WHAT IS BEING ASKED: Using the listing below, set down exactly the lines starting at the line that contains "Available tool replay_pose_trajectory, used" and ending at the line that contains "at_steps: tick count", both included, and no others.

COLLECTED DATA:
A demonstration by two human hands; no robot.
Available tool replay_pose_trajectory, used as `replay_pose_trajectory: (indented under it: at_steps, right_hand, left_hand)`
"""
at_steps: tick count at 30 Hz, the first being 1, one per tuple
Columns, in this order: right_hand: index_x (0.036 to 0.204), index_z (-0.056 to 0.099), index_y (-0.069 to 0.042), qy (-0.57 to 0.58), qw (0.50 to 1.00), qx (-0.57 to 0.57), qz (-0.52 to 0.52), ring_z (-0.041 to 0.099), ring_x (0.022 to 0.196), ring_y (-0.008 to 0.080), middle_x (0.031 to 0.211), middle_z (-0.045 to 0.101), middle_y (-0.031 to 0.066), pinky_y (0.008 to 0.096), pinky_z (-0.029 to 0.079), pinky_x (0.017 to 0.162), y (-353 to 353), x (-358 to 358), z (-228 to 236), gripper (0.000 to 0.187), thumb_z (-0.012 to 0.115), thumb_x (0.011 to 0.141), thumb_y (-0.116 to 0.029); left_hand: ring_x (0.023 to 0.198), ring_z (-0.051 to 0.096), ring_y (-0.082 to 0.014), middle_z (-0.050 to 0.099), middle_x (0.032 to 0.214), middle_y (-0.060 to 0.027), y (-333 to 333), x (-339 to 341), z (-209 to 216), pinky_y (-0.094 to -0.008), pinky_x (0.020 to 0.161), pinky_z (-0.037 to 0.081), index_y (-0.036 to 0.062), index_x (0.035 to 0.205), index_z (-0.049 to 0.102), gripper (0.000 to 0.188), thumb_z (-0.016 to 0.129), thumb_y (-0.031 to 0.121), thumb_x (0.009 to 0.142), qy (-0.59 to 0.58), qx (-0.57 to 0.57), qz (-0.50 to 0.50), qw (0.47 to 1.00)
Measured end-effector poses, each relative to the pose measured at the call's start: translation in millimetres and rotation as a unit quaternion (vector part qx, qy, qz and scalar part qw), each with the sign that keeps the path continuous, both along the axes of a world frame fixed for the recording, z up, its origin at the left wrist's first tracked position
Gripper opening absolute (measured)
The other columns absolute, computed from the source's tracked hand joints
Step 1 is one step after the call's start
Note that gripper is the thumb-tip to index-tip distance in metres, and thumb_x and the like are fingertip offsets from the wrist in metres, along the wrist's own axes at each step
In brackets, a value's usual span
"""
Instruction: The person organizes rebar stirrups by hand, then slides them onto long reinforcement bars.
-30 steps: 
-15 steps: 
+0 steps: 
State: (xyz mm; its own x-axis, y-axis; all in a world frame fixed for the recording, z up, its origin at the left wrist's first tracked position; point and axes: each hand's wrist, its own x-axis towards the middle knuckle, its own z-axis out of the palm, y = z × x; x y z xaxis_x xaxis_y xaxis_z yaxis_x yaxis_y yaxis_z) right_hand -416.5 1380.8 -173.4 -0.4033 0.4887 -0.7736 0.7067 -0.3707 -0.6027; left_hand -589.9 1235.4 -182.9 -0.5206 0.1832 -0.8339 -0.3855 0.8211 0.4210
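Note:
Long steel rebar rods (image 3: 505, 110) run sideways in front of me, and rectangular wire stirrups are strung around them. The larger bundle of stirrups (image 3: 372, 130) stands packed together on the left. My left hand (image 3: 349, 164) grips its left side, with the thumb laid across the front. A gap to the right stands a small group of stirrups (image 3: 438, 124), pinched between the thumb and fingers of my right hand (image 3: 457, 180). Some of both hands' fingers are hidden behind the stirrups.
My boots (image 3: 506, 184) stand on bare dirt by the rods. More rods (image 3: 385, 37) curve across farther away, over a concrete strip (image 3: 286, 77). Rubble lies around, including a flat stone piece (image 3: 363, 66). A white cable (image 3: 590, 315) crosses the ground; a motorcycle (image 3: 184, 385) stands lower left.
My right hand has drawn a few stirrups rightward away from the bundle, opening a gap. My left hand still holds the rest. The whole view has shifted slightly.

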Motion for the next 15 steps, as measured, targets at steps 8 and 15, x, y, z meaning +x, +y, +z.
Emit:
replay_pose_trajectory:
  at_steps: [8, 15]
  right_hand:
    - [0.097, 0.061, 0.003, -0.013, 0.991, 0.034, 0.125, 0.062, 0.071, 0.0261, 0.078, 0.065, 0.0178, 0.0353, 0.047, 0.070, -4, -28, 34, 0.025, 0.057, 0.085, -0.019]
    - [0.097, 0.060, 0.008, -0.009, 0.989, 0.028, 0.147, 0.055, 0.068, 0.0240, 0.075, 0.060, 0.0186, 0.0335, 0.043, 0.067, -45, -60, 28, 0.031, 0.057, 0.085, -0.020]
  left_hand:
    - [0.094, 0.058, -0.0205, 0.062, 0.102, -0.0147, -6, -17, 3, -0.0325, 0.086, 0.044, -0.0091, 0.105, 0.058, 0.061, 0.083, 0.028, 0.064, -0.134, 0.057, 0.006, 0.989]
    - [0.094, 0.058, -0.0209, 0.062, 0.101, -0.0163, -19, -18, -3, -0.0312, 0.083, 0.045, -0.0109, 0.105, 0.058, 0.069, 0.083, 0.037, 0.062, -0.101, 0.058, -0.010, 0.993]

ANSWER SECTION:
Available tool replay_pose_trajectory, used as `replay_pose_trajectory: (indented under it: at_steps, right_hand, left_hand)`
"""
at_steps: tick count at 30 Hz, the first being 1, one per tuple

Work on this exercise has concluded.